I’ll attempt at stealing Marika’s traffic again. And because my response is long enough to become a blog post:
Yes, Marika that is true. Writing is an art.
Unfortunately, in a difficult economy you need to be a generalist. I can write well too. I can code really well. But instead of concentrating on coding, I get to do a weird mix of planning, sending off communications, coding, writing documentation, system administration, et cetera. It is not fun. And while I am capable of doing all these tasks… I’d rather concentrate on what I really excel at. But…
There are programmers that can outcode, outthink and outclass me in experience. The older experienced ones especially. So I can’t compete on their level. Also I rather have “a” job than “no” job. And for most tasks in business, “good enough” bets “genuis”. For coding a website you don’t need a Linus Torvald. Nor do you need an Ernest Hemmingway for writing dry business articles about mergers and acquistions. You don’t need a van Gogh, Monet or Da Vinci to paint walls.
Why is this? Because “genius” is very, very expensive. “Good enough” means a business can keep afloat, which is what business usually do. And those profit margins for those fat cat capitalists? They are razor thin in most cases.
Reality is if you are truly great, you get that awesome great dream fulfilling job.
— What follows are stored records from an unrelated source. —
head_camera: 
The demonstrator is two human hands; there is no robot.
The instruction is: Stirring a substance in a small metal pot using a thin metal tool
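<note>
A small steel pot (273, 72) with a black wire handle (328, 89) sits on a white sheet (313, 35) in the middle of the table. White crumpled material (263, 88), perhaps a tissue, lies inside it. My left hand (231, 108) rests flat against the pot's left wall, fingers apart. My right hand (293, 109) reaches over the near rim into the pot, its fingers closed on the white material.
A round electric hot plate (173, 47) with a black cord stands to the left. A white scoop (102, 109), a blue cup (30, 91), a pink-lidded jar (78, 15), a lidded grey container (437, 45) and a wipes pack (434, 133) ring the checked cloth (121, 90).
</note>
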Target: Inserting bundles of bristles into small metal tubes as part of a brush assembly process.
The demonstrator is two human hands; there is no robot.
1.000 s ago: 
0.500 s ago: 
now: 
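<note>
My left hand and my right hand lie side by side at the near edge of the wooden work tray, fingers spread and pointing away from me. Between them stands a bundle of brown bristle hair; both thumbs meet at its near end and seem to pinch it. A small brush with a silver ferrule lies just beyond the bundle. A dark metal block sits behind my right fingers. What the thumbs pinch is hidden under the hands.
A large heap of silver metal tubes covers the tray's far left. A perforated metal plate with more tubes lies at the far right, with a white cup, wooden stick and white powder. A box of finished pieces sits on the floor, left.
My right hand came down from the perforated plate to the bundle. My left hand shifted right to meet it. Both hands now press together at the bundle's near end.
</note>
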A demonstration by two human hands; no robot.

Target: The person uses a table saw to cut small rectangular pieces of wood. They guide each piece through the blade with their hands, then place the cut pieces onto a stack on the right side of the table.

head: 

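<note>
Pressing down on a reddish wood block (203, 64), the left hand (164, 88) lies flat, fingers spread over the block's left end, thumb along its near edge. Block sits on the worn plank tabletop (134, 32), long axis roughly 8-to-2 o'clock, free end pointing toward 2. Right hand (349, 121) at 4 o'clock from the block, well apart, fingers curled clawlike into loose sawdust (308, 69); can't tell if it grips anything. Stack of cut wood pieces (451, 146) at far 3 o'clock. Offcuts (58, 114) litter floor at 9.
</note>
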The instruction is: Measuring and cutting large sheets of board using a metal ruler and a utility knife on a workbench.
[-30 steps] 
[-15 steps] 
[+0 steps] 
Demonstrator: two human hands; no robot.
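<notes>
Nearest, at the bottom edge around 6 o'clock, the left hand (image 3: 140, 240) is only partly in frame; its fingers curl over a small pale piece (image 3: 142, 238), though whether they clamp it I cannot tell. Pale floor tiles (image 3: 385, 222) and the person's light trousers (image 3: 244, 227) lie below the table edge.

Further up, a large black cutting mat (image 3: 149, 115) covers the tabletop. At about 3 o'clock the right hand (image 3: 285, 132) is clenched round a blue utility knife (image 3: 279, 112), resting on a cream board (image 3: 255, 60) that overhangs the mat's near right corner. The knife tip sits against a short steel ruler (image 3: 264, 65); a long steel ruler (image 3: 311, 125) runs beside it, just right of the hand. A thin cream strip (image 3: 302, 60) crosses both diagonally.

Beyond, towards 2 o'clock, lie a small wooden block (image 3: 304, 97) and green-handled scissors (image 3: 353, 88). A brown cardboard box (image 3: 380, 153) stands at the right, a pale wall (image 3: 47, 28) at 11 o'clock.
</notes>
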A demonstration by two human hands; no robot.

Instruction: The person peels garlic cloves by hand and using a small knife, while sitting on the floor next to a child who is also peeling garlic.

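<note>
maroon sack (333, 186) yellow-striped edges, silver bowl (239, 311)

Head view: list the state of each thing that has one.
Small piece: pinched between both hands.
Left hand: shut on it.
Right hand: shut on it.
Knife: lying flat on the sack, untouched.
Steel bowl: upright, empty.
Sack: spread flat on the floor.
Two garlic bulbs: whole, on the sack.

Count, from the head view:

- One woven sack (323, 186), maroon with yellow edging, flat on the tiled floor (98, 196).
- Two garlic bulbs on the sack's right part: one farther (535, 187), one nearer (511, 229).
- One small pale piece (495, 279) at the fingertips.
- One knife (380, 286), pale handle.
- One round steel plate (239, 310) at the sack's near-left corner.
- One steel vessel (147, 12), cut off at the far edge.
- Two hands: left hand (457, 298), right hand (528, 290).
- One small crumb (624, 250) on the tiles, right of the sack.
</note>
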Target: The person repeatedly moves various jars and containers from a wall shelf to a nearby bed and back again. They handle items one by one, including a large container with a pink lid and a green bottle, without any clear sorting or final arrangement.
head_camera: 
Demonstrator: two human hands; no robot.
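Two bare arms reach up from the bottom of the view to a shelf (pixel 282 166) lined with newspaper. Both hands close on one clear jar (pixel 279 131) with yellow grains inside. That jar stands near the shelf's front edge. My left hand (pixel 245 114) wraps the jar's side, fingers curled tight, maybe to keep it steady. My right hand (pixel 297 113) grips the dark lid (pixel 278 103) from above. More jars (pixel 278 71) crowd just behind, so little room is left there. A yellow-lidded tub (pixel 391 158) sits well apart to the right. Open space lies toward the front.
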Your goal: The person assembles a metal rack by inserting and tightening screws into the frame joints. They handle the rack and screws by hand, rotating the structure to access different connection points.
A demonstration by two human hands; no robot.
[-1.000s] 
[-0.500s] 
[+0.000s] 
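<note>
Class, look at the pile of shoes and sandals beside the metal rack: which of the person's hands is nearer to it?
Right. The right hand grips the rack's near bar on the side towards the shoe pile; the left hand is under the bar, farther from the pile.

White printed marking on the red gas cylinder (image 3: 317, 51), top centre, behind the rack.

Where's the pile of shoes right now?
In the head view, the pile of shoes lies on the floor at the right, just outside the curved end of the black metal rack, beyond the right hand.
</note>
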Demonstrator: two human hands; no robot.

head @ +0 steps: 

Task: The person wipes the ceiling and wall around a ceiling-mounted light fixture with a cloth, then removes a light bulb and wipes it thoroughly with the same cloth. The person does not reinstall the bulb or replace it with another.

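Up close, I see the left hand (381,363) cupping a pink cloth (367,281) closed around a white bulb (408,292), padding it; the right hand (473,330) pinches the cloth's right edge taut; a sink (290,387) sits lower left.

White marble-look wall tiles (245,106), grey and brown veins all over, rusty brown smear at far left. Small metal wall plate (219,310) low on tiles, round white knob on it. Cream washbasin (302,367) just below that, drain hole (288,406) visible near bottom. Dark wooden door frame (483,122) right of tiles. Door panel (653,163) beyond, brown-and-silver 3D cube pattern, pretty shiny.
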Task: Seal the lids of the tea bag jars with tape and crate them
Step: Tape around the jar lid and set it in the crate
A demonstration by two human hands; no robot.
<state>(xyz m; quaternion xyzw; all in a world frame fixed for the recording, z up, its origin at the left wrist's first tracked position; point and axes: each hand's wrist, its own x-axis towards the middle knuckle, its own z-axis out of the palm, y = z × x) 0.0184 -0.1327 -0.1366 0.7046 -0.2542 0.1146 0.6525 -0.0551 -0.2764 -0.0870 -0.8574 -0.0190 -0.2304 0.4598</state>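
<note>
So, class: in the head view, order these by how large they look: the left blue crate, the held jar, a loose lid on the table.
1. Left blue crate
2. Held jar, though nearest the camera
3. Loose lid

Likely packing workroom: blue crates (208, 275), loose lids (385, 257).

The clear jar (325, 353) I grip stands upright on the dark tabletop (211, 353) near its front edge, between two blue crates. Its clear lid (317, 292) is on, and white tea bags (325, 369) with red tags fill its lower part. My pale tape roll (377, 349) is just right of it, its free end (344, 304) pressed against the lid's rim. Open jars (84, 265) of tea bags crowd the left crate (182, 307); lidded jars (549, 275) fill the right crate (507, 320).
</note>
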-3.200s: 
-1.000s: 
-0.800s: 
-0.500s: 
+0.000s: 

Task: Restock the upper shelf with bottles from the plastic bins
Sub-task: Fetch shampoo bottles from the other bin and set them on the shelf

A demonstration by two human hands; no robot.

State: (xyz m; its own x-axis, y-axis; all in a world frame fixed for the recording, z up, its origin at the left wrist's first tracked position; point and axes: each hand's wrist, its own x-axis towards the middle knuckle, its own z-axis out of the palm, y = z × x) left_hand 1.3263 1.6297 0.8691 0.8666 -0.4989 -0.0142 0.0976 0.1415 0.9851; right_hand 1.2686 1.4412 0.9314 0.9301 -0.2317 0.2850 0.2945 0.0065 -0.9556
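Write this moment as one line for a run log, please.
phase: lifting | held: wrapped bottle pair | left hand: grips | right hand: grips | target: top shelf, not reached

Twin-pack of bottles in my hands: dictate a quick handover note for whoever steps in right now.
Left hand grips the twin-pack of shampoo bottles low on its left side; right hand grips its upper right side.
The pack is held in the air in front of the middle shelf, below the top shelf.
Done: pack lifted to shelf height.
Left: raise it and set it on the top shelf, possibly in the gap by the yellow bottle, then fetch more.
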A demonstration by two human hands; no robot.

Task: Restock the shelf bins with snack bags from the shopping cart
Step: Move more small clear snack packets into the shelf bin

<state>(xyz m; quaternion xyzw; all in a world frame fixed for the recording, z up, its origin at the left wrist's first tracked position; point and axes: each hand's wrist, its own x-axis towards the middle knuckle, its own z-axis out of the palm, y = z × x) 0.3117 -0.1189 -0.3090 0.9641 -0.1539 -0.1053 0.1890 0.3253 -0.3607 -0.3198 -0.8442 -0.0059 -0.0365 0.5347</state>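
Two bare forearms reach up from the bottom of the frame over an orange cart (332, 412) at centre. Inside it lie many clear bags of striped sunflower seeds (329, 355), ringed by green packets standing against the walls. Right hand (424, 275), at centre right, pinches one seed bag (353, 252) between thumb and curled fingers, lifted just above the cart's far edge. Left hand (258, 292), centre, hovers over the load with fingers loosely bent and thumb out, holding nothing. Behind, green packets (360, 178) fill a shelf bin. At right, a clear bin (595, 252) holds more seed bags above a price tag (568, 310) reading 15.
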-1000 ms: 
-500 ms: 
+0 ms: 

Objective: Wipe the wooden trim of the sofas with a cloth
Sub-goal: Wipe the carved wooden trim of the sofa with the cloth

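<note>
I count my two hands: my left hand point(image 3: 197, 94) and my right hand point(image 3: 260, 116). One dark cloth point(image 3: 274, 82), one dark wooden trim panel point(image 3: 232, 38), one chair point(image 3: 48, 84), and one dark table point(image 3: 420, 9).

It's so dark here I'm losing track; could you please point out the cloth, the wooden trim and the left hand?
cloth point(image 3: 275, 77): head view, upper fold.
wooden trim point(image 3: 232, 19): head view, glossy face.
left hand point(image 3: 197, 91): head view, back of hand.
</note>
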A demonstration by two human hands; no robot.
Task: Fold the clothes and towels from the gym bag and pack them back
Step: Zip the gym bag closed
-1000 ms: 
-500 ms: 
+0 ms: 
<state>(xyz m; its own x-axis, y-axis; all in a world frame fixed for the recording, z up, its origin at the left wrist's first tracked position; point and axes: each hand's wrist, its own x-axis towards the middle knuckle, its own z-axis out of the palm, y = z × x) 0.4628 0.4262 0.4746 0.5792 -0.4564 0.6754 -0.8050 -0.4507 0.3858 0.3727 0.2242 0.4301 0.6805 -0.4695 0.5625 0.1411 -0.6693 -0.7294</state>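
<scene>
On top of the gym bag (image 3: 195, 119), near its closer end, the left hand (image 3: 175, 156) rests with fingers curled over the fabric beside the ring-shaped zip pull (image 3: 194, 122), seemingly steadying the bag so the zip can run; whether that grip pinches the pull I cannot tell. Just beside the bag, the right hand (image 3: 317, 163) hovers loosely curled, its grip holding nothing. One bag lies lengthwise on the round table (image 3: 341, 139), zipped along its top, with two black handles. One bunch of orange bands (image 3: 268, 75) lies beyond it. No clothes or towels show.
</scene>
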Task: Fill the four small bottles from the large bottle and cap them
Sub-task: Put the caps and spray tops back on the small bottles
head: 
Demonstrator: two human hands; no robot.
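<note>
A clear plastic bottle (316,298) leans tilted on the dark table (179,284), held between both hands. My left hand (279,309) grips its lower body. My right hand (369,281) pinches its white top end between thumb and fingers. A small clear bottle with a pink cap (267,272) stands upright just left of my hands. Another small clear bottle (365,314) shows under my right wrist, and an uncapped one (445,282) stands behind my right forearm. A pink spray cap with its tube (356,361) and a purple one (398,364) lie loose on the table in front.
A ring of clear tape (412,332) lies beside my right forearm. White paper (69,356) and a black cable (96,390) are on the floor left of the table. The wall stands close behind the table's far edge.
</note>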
Everyone else is on the scale of mediocre in terms of jobs. The best way for that dream job is to be so great in a particular valuable niche, that it is either you or nobody else (for that price of course). That is how the market goes. So why quantity over quality? I dunno. Maybe because markets tend toward producing commodities for the unwashed masses. The idea is to come up with a way to use resources to produce goods and services at nominal cost approaching zero. That is a good thing for everyone.